Some tile templates have hard-coded font-size or other style information. Those need some individual attention. For example:
.tile.thermostat .inline-block {
font-size: 2.25vh !important;
}
.tile.thermostat .inline-block .no-wrap.overflow-hidden {
font-size: 2.25vh !important;
}
Those both modify parts of the Thermostat tiles. I had to do both, since there are two places with hard-coded font size. The Thermostat templates wouldn't respond to changes in the font size in the dashboard settings.
#tile-39 .tile-primary {
font-size: 3.5vh !important;
}
That one is for my Disarm tile that sets a global variable to do the HSM disarm. I ended up using the div ID for that tile (tile-39). If the CSS selector starts with '#' it's the ID. If it starts with '.' it's the class.
.hsm .tile-primary > div:nth-child(2) {
font-size: 1.5vw !important;
}
That one is for the HSM tile. It also had hard-coded font size on part of it. The important thing to understand when you're adapting this to other dashboards is how the CSS selector statement works. It's the thing before the brackets. Then you can use something like Web Developer in FireFox to inspect the elements like this:
That's my HSM tile in the div with id "tile-18."
My selector is .hsm .tile-primary > div:nth-child(2)
which selects first any div with class="hsm"

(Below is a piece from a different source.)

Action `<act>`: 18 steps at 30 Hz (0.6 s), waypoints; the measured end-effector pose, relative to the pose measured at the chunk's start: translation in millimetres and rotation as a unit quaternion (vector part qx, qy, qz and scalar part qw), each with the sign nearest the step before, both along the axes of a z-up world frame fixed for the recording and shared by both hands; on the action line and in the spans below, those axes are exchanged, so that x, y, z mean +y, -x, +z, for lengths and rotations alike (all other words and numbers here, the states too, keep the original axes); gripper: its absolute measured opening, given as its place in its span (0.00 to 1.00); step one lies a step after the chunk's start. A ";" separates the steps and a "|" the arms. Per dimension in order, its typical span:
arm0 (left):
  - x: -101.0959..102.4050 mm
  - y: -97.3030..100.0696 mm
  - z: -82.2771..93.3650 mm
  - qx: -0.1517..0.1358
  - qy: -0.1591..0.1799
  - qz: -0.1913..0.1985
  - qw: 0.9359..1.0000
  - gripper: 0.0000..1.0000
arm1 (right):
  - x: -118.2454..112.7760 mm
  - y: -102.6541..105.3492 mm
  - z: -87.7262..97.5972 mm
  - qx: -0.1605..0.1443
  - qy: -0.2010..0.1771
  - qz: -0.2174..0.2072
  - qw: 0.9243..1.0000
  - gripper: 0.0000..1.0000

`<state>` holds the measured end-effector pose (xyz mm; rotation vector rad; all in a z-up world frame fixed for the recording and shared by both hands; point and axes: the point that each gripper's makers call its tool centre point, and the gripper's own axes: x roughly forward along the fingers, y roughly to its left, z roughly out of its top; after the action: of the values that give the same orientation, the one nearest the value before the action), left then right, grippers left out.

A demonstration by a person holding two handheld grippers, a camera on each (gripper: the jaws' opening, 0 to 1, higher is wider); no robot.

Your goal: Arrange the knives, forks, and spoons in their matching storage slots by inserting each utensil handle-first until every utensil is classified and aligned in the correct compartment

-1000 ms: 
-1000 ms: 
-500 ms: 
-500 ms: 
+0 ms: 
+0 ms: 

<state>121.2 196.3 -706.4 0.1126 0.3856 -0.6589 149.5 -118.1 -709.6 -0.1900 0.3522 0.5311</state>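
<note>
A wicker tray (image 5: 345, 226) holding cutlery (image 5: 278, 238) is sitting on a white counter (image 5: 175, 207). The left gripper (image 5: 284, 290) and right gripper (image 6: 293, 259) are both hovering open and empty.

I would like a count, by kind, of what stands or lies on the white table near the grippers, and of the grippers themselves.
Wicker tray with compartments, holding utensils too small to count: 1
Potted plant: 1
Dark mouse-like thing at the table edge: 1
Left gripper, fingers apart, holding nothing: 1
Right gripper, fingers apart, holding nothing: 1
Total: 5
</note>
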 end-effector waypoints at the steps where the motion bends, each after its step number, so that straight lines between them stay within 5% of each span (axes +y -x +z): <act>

(there can be multiple classes, this one is class="tile"
and class="hsm"
which ends up being class="tile hsm"
in the code). Then it has to be a "tile-primary" class within the "hsm" class (at any level), then lastly the div element which is the 2nd child element of the "tile-primary" class element. That ends up selecting the div that contains "Disarmed." There are other ways that could have been written to get the same result. For example:
#tile-18 .tile-primary > div {
font-size: 1.5vw !important;
}
since there is only one div inside the selected .tile-primary div within tile-18.
The !important
makes sure that the CSS overrides any style information contained in the HTML.
Hopefully that helps a little. This would not be something you could just copy-paste to fix your own dashboard, though a lot of it would work. I'd say look at w3schools to review some CSS concepts, then hopefully you could adapt it to your dashboards.